= What the exercise asks =
When the string "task" occurs in a line of the records, show that line.

= Provided entries =
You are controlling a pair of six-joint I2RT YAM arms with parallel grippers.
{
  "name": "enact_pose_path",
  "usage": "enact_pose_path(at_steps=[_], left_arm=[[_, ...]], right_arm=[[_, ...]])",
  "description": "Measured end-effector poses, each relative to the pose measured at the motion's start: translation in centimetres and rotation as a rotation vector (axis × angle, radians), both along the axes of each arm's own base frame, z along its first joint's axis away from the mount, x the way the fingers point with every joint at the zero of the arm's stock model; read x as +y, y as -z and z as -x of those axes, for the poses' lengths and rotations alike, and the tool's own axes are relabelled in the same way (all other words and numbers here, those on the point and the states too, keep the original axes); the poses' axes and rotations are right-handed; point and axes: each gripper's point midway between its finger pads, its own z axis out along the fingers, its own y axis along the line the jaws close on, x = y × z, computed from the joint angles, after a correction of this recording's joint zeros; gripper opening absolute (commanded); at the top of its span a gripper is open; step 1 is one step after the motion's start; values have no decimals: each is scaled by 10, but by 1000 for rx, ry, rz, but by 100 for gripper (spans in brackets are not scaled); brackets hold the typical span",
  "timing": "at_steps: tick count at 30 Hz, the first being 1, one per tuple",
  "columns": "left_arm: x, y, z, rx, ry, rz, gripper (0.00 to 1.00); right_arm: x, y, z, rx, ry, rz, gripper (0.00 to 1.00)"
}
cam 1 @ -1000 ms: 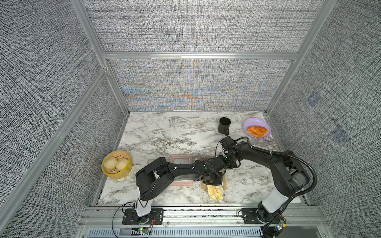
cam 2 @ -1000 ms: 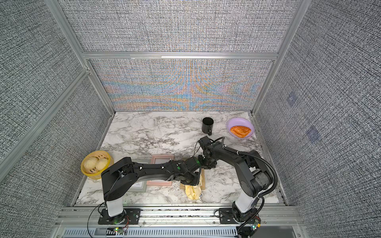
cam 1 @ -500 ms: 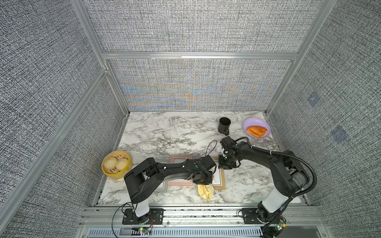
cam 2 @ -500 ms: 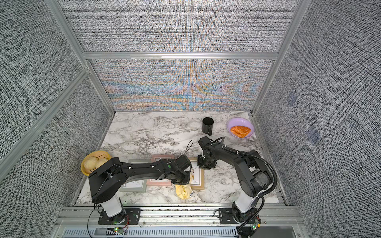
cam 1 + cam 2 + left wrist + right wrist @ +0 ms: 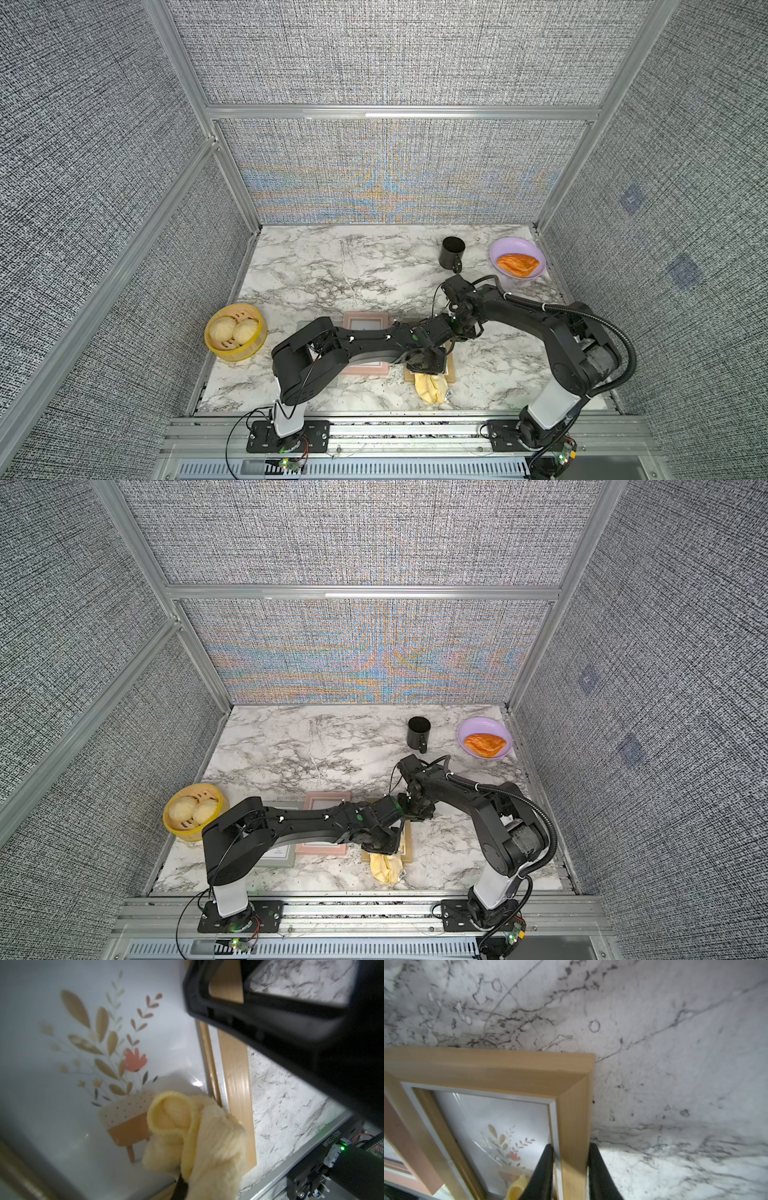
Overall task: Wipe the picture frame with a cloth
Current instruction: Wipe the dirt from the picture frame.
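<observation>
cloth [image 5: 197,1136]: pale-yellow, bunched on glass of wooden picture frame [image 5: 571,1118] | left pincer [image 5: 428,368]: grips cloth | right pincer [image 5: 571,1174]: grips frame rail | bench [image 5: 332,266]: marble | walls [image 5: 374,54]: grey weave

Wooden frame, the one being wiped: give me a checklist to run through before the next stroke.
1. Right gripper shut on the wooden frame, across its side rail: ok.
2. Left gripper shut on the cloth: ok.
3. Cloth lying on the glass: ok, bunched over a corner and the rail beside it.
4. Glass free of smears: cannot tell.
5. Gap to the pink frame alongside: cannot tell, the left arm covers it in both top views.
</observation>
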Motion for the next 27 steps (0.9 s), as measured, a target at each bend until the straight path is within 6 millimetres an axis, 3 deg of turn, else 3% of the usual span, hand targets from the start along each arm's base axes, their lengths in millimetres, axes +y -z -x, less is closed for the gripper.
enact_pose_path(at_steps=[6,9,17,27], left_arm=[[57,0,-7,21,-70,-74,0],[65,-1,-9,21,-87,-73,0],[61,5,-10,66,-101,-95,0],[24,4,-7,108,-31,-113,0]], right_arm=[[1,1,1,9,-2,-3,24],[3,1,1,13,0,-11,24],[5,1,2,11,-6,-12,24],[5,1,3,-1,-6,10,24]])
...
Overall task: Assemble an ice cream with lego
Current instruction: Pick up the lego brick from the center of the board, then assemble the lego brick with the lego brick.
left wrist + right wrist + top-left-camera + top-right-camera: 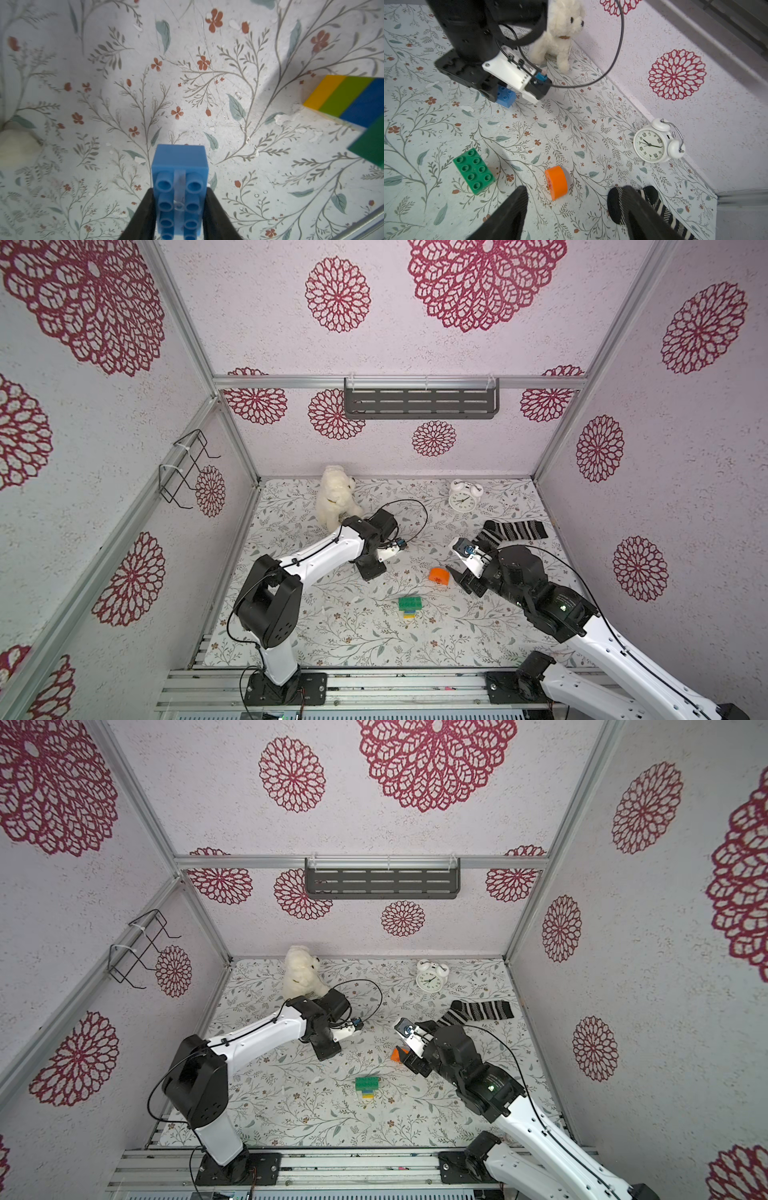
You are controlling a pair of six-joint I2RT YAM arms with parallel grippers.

= Final answer =
Overall task: Wipe the picture frame with a cloth
Overall task: Assemble an ice cream with lego

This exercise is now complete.